“Antò, fa caldo.” Ce lo diciamo da una vita, quasi per scaramanzia, come se bastasse nominarlo per sopportarlo meglio. Solo che quest’anno la battuta non fa più ridere nessuno.
Riceviamo e Pubblichiamo dal movimento politico “PIÙ SINISTRA” LUCERA
LUCERA –Il caldo record non è solo il termometro che sale. È che le nostre case, i nostri palazzi, non sono fatti per reggerlo. Girate per Lucera in un pomeriggio di luglio e guardate i balconi vuoti, le tapparelle abbassate anche alle sei di sera: la gente si chiude dentro perché fuori è un forno, ma spesso anche dentro non va meglio. Il 110% ha rifatto i cappotti termici pensando all’inverno, e in certi casi il risultato d’estate è che il calore resta prigioniero in casa insieme a chi ci vive — anziani soprattutto, che magari un ventilatore ce l’hanno ma il condizionatore no, o non se lo possono permettere acceso tutto il giorno.
E fuori? Non si pianta un albero da anni.
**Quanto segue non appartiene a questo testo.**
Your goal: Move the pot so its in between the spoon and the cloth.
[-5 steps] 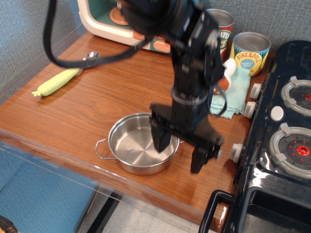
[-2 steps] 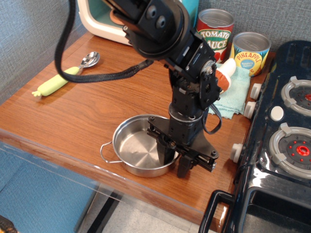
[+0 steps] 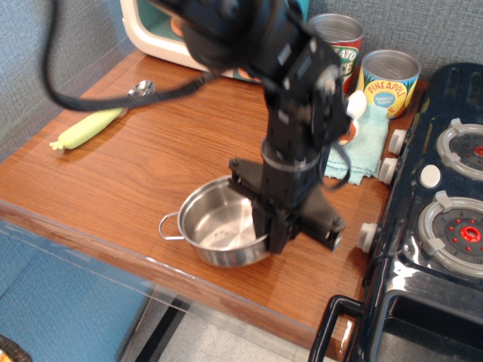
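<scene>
1. The pot (image 3: 219, 234) is nearest to us, close to the front edge of the table (image 3: 151, 162). Its right side is now raised, so it sits tilted; a second ago it lay flat on the wood.
2. The gripper (image 3: 270, 230) is at the pot's right rim. A second ago its fingers stood apart over the rim; now they are closed on the rim of the pot, one finger inside and one outside.
3. From this I judge that the grasp is done and the lift has begun. The carrying away from the front edge is still to do.
4. Behind the pot and to its right lies the cloth (image 3: 361, 147), partly hidden by the arm.
5. Far behind the pot to its left lies the spoon (image 3: 96, 119).
6. Two cans (image 3: 389, 81) stand behind the cloth.
</scene>
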Robot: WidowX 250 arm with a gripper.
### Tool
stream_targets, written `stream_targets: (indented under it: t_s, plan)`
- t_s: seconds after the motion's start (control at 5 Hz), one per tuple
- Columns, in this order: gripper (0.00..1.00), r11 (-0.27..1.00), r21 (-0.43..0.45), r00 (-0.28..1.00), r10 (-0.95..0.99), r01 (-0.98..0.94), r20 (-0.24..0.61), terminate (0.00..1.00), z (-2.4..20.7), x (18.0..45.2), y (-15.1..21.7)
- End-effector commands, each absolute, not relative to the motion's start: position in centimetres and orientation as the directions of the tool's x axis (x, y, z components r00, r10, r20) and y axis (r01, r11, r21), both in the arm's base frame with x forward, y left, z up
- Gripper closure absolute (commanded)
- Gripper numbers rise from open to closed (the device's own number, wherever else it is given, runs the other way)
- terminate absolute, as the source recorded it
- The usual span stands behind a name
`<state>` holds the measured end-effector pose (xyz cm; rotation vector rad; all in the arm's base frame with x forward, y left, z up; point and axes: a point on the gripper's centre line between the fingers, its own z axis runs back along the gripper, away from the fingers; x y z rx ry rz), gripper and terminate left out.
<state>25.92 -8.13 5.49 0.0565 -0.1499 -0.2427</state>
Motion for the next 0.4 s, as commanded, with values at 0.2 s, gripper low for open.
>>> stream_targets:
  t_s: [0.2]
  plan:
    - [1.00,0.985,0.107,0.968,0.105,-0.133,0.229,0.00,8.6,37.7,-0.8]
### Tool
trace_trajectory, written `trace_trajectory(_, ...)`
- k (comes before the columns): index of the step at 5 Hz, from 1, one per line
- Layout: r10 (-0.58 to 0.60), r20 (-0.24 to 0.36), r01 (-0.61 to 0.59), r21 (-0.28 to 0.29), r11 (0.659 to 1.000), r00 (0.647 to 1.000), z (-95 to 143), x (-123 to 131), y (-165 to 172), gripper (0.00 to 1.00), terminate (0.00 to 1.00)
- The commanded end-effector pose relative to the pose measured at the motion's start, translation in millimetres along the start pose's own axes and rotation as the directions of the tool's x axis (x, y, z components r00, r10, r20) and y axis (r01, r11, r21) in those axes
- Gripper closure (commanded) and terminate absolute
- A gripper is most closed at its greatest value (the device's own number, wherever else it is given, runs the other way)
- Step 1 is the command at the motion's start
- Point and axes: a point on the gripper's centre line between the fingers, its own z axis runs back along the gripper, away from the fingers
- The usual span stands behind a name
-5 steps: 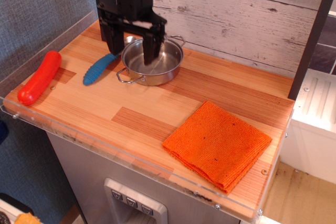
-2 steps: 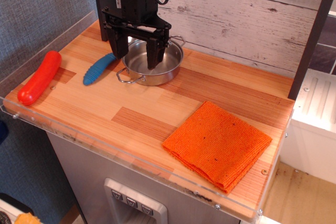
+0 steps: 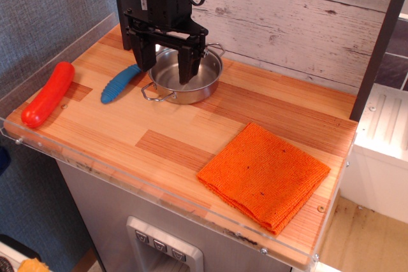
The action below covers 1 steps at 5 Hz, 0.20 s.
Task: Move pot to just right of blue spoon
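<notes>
The shiny steel pot (image 3: 191,81) sits on the wooden counter (image 3: 191,132) at the back, just right of the blue spoon (image 3: 120,84). The spoon lies diagonally; its blue ribbed handle shows, and its metal bowl is hidden behind my gripper. My black gripper (image 3: 164,62) hangs over the pot's left side with its fingers spread. One finger (image 3: 186,65) is in front of the pot's inside, and the other (image 3: 143,55) is outside its left rim. It holds nothing.
A red sausage-shaped object (image 3: 48,93) lies at the counter's left edge. A folded orange cloth (image 3: 264,173) lies at the front right. A plank wall stands behind, and a clear plastic lip runs along the counter's edges.
The gripper has risen a little and shifted right above the pot since a second ago. The pot and spoon have not moved.
</notes>
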Motion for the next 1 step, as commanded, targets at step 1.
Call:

Camminare sotto il sole alle due del pomeriggio, in certe strade senza un filo d’ombra, è diventata una prova di resistenza che nessuno dovrebbe dover superare solo per andare a fare la spesa.
Difficilmente si risolverà qualcosa con il solito numero verde o il consiglio da telegiornale di “evitare le ore più calde” — come se la gente potesse scegliere quando lavorare o quando portare la spesa a casa. Servirebbe qualcosa di più concreto: un piano caldo di quartiere, scritto nero su bianco nei documenti del Comune e nei piani di protezione civile, non un’idea buttata lì in un’intervista d’agosto.
E la parte che mi fa più rabbia è che non ci vogliono milioni di euro. Non serve nemmeno aspettare che crescano alberi che vedranno grandi i nostri nipoti. Bastano fioriere alte e piante in vaso vere, non quelle due palme decorative davanti al Comune, messe dove la gente si ferma davvero: fuori dalle scuole, davanti all’ospedale, alle fermate del bus. Un po’ di pergole leggere, anche fatte con vite americana o glicine, sopra i marciapiedi più esposti. Pitture bianche riflettenti sui tetti delle scuole e delle palestre — costano poco e dentro si sente la differenza subito. Tende, frangisole, qualcosa che tolga il sole diretto dalle finestre prima che i vetri diventino roventi.
E poi ci vorrebbero dei punti dove la gente possa davvero entrare e stare al fresco senza sentirsi un peso: gazebo nei posti di passaggio, e magari un accordo con bar, parrocchie, centri anziani, perché chi ha bisogno di sedersi cinque minuti con un bicchiere d’acqua e un po’ di aria condizionata possa farlo senza dover chiedere permesso a nessuno. Una mappa semplice, che la gente possa davvero consultare. E qualcuno — Caritas, Croce Rossa, l’Auser, i volontari che già ci sono — che vada a bussare o almeno telefoni agli anziani che vivono soli, perché sono loro quelli che rischiano di più e che meno chiedono aiuto.
Il caldo così non è più solo estate. È una questione di chi può permettersi di stare fresco e chi no. E questo, in una città come la nostra, dovrebbe pesare sulla coscienza di chi amministra tanto quanto una buca per strada o un lampione rotto.